Estamos en un año de elecciones. Hemos comentado en muchas ocasiones la ingenuidad de quienes creen que los políticos, actuando a su aire, por no decir a su antojo, nos solucionarán nuestros problemas. Estuve debatiendo con unos amigos que no encontraban razones para ir a votar. No en mi nombre, me decían, no nos representan.

Mi primera argumentación fue de corte estratégico. Simplemente les recordé lo que hoy ya es oficial: quienes salen ganando de no ir a votar son las derechas, hoy la ultraderecha. Andalucía es un claro ejemplo con la triple alianza. Lean el pacto firmado anteayer: todo son generalidades, palabras vacías. La única concreción es que debemos apoyar la tauromaquia, la semana santa y la caza. Perdón, también se exige la libertad para elegir los centros educativos, no sea que los ricos se junten con los pobres o se hable de la violencia machista. Pena es lo que produce el documento.

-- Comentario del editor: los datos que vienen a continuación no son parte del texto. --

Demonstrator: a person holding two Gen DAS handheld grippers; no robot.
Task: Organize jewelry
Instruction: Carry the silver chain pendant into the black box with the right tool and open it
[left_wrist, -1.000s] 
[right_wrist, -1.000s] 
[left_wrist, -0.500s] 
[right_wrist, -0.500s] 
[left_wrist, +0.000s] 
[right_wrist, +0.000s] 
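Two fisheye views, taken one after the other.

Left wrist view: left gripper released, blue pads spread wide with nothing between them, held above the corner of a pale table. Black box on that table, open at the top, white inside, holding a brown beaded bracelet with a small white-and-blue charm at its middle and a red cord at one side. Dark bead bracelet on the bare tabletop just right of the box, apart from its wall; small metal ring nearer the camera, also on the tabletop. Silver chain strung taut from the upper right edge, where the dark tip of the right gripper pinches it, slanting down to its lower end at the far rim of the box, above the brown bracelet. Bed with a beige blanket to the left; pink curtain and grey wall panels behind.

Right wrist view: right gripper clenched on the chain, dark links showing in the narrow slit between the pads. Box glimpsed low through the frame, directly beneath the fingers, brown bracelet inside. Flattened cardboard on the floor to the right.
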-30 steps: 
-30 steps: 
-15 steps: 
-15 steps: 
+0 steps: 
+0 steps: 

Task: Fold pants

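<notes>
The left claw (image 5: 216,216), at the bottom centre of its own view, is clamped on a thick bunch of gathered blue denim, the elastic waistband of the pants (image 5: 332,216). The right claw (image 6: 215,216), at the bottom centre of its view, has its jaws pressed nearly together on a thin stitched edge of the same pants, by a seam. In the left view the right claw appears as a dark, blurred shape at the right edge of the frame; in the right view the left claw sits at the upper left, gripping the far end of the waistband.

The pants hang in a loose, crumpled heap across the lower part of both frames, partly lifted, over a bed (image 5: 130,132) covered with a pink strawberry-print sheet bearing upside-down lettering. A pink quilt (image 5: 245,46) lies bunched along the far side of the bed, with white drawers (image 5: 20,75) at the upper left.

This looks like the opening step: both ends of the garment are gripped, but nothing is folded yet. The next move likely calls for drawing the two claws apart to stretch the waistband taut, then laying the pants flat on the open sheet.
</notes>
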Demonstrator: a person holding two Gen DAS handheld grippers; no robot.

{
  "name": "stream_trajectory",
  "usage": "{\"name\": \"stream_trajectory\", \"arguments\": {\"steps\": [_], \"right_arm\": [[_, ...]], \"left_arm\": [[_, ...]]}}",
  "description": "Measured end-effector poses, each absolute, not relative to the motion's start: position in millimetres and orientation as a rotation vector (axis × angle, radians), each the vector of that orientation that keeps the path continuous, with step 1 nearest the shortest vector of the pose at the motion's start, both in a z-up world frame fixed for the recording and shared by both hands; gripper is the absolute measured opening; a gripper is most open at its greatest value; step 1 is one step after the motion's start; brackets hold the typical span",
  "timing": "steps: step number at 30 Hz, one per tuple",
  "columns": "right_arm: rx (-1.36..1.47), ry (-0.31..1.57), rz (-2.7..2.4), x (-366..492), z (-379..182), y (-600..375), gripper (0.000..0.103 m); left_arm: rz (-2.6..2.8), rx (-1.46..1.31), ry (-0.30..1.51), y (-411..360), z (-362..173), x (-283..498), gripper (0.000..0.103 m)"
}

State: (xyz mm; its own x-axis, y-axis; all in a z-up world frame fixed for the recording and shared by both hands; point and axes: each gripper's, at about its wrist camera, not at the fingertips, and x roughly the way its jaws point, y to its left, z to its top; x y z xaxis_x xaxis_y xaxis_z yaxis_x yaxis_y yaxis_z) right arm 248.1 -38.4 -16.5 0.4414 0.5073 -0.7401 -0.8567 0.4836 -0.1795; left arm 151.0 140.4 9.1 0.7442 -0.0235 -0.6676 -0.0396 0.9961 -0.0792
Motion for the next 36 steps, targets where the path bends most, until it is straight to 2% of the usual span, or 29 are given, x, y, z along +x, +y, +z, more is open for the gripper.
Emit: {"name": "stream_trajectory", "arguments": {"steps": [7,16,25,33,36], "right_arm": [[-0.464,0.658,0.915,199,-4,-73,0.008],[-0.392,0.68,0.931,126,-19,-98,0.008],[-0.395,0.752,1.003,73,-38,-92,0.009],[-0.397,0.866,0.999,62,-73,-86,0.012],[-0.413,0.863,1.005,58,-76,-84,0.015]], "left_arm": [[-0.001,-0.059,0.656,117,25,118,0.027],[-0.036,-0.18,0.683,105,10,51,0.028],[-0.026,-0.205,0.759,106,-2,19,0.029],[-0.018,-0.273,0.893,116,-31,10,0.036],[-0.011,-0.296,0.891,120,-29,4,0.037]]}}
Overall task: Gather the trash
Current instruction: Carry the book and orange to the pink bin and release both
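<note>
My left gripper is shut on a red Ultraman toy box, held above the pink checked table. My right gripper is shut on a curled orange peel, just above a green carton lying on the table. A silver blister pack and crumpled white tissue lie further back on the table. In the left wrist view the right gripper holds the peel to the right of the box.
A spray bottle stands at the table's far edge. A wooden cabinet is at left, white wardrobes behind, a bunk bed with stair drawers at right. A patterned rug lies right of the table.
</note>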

Pero la razón más importante para elegir representantes no se refiere a las consecuencias de la abstención, sino a sus causas: la desafección y la desigualdad. No hay que identificar la democracia con un sistema representativo que hace aguas por todas partes. Ir a votar es el primer paso en una democracia que se precie, no el último. Si no damos este primer paso, dejamos la capacidad de cambiar las cosas en manos de minorías que, de forma disciplinada, votan por sus intereses. Pero si después de votar no hacemos nada, retrocedemos. La desigualdad y la falta de participación están estrechamente unidas. La libertad y la igualdad no se ganan solo con los votos.